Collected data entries
________________________________________

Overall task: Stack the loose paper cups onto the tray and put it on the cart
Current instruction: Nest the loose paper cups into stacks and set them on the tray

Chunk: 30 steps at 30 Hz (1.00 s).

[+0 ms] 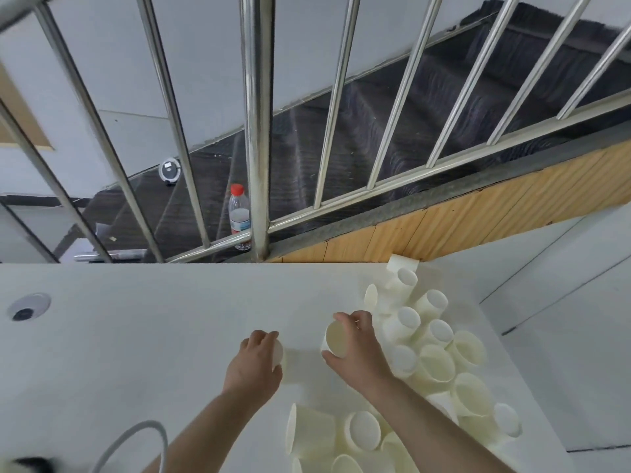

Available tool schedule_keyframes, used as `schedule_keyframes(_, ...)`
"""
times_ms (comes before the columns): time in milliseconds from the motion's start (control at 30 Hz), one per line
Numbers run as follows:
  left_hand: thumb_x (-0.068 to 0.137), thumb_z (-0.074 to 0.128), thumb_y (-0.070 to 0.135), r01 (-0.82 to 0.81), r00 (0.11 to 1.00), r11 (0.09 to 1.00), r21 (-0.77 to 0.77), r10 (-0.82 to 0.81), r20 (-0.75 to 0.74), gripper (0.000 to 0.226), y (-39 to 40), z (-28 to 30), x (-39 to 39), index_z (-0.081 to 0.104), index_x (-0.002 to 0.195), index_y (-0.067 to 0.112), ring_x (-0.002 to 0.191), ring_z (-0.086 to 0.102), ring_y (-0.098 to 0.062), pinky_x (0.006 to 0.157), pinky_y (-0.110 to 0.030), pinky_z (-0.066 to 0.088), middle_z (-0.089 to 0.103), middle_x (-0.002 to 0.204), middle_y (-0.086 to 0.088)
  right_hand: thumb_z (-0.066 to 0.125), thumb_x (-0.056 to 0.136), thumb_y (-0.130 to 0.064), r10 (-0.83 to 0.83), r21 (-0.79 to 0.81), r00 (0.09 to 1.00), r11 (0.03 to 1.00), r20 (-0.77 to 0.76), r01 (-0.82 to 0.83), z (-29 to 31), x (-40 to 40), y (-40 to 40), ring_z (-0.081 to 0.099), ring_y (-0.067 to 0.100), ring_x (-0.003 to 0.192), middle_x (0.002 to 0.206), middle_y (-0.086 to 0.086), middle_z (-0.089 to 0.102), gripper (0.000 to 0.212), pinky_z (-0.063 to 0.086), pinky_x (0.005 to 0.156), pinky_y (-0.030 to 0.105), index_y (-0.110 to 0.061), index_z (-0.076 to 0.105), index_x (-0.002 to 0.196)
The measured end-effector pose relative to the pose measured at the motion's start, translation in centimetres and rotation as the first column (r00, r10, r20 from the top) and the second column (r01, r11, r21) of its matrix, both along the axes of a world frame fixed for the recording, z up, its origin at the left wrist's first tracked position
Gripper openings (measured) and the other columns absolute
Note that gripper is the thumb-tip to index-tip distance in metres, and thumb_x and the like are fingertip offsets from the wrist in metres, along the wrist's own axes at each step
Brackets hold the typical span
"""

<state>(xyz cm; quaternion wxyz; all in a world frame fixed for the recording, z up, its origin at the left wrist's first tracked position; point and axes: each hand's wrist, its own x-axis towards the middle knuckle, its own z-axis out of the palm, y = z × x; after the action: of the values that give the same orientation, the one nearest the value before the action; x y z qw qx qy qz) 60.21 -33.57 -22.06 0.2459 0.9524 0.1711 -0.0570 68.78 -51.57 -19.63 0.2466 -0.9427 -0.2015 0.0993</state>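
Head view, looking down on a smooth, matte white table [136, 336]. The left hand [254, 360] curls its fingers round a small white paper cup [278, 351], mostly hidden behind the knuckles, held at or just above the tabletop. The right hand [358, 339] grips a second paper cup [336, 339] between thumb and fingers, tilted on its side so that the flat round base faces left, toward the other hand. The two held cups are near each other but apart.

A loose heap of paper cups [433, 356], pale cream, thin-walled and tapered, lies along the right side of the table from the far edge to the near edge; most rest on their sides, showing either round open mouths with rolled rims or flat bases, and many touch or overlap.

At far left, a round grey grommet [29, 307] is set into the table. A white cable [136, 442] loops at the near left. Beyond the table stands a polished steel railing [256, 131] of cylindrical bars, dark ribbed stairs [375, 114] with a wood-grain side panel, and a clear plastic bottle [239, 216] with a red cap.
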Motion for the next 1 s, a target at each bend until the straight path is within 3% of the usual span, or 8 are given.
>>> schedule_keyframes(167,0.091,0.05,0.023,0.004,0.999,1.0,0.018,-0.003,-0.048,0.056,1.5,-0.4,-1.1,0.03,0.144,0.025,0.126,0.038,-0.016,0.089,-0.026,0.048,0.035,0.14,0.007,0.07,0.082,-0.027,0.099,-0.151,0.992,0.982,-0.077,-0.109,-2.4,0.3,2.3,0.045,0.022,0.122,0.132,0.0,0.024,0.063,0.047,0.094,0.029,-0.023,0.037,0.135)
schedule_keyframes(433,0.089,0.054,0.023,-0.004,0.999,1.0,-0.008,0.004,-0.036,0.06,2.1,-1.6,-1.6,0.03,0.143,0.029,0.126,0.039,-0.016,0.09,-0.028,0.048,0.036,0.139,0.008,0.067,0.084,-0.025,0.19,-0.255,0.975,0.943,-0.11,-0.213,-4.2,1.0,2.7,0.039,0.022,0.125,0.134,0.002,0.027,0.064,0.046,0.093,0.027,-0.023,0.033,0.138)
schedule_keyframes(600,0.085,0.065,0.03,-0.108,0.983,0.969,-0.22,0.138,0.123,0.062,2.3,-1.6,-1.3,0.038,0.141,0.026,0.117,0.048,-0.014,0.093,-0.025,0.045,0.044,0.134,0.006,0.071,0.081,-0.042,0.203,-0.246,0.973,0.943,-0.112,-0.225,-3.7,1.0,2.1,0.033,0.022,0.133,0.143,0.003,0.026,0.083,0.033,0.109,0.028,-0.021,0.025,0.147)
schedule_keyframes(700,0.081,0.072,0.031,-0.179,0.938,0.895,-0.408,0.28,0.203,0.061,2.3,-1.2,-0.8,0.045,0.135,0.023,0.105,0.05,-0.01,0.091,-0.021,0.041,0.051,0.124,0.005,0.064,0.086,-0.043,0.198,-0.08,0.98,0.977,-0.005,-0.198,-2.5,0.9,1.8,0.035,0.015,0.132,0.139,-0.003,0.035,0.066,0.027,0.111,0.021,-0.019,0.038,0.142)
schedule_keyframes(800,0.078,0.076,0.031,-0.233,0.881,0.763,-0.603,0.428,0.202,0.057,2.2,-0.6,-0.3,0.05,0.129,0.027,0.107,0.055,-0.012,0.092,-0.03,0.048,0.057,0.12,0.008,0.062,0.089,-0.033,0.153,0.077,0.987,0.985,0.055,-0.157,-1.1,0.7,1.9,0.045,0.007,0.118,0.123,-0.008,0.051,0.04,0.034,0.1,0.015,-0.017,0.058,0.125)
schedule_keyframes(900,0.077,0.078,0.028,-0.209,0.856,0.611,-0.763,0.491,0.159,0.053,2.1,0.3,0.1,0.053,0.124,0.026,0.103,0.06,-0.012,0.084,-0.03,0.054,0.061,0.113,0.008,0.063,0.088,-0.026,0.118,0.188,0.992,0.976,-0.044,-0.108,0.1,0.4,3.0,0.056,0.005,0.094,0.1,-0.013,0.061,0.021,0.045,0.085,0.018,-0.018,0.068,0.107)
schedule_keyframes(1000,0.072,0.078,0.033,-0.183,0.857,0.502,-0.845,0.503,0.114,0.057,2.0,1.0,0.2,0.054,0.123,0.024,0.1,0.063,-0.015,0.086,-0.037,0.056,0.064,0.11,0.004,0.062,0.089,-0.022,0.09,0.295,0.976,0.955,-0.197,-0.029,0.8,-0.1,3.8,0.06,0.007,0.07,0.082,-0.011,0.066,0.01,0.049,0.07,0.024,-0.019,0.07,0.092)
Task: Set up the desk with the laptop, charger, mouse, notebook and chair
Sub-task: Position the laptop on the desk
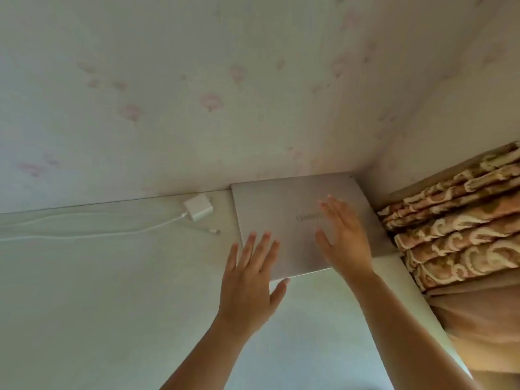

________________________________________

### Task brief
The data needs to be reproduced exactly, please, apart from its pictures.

### Result of the exercise
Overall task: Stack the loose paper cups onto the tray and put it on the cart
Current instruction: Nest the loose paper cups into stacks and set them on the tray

Chunk: 30 steps at 30 Hz (1.00 s).

[+0 ms] 

Available tool schedule_keyframes, used as `schedule_keyframes(_, ...)`
"""
times_ms (comes before the columns): time in milliseconds from the motion's start (control at 30 Hz), one per line
Numbers run as follows:
  left_hand: thumb_x (-0.068 to 0.137), thumb_z (-0.074 to 0.128), thumb_y (-0.070 to 0.135), r01 (-0.82 to 0.81), r00 (0.11 to 1.00), r11 (0.09 to 1.00), r21 (-0.77 to 0.77), r10 (-0.82 to 0.81), r20 (-0.75 to 0.74), gripper (0.000 to 0.226), y (-39 to 40), z (-28 to 30), x (-39 to 39), index_z (-0.081 to 0.104), index_x (-0.002 to 0.195), index_y (-0.067 to 0.112), ring_x (-0.002 to 0.191), ring_z (-0.086 to 0.102), ring_y (-0.098 to 0.062), pinky_x (0.006 to 0.157), pinky_y (-0.110 to 0.030), pinky_z (-0.066 to 0.088), middle_z (-0.089 to 0.103), middle_x (-0.002 to 0.204), middle_y (-0.086 to 0.088)
  right_hand: thumb_z (-0.066 to 0.125), thumb_x (-0.056 to 0.136), thumb_y (-0.130 to 0.064), r10 (-0.83 to 0.83), r21 (-0.79 to 0.81), r00 (0.09 to 1.00), r11 (0.03 to 1.00), r20 (-0.77 to 0.76), r01 (-0.82 to 0.83), z (-29 to 31), x (-40 to 40), y (-40 to 40), ring_z (-0.081 to 0.099), ring_y (-0.067 to 0.100), ring_x (-0.003 to 0.192), middle_x (0.002 to 0.206), middle_y (-0.086 to 0.086), middle_z (-0.089 to 0.102), gripper (0.000 to 0.212), pinky_z (-0.063 to 0.086), pinky_x (0.005 to 0.156), pinky_y (-0.030 to 0.105), index_y (-0.110 to 0.061), index_z (-0.076 to 0.105), index_x (-0.002 to 0.196)
The measured end-effector pose relative to the pose measured at the motion's start, translation in centimetres and rotation as the first column (r00, r10, r20 from the top) and the second column (r01, r11, r21) of its matrix, both along the axes of a world frame fixed for the recording, z up, its origin at the left wrist's first tracked position
Gripper openings (measured) and the other columns absolute
Note that gripper is the thumb-tip to index-tip distance in metres, and thumb_x and the like are fingertip offsets from the wrist in metres, along the wrist's own axes at each step
Brackets hold the typical span
"""

<state>(xyz cm; quaternion wxyz; all in a world frame fixed for the recording, z up, its origin at the left wrist's first tracked position; point and axes: each hand's wrist, its own x-axis towards the middle knuckle, its own z-axis out of the palm, y = z × x; after the action: of the values that give the same orientation, the one nearest the value before the action; x y z qw qx qy qz) 60.21 -33.57 -22.06 0.2459 0.9524 0.1711 -0.0570 68.78 -51.57 -19.63 0.2466 -0.9427 -0.2015 0.0993</state>
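Head view, looking down on a smooth, matte white table [136, 336]. The left hand [254, 360] curls its fingers round a small white paper cup [278, 351], mostly hidden behind the knuckles, held at or just above the tabletop. The right hand [358, 339] grips a second paper cup [336, 339] between thumb and fingers, tilted on its side so that the flat round base faces left, toward the other hand. The two held cups are near each other but apart.

A loose heap of paper cups [433, 356], pale cream, thin-walled and tapered, lies along the right side of the table from the far edge to the near edge; most rest on their sides, showing either round open mouths with rolled rims or flat bases, and many touch or overlap.

At far left, a round grey grommet [29, 307] is set into the table. A white cable [136, 442] loops at the near left. Beyond the table stands a polished steel railing [256, 131] of cylindrical bars, dark ribbed stairs [375, 114] with a wood-grain side panel, and a clear plastic bottle [239, 216] with a red cap.
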Motion for the next 1 s, a target at each bend until the straight path is within 3% of the usual span, or 8 are given.
>>> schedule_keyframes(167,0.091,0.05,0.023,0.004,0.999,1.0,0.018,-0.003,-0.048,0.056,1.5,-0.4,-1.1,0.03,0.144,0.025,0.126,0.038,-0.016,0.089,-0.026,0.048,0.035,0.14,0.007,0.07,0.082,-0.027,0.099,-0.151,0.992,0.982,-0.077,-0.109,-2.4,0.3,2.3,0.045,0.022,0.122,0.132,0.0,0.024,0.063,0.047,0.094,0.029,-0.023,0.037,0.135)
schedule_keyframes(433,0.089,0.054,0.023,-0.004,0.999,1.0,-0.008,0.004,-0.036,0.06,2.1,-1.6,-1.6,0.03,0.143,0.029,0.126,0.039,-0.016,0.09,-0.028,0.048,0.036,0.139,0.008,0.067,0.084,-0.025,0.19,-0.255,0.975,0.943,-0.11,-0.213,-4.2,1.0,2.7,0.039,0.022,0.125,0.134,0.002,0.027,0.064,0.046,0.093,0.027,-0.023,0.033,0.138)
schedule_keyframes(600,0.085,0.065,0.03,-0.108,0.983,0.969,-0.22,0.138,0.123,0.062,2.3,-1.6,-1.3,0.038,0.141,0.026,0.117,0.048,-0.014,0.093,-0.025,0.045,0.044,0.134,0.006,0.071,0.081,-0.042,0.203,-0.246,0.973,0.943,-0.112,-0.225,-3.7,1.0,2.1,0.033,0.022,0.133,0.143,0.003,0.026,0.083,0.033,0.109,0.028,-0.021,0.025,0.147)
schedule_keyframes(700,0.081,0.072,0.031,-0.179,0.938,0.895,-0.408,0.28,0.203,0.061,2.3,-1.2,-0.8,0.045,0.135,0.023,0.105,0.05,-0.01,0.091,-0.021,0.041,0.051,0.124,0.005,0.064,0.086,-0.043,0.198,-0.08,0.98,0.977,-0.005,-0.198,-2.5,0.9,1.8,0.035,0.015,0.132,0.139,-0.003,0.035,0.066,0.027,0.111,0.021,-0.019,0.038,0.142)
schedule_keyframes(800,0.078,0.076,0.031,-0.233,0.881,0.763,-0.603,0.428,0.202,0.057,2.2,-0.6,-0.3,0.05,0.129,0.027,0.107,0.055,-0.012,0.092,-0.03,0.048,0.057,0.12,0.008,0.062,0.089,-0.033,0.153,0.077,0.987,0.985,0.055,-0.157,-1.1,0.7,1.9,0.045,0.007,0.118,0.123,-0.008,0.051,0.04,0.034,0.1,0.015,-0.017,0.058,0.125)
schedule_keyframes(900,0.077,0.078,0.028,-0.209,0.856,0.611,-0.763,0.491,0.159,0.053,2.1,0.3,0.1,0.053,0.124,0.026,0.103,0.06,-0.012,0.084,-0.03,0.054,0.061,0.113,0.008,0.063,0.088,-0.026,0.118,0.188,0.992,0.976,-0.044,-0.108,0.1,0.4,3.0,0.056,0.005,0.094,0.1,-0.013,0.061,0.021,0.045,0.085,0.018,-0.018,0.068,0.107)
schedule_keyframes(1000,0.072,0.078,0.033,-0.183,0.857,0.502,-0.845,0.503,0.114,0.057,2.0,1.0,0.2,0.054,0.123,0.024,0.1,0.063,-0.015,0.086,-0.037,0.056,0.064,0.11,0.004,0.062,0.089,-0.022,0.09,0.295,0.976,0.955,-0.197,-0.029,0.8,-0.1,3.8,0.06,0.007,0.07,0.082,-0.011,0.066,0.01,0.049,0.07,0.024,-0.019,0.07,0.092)
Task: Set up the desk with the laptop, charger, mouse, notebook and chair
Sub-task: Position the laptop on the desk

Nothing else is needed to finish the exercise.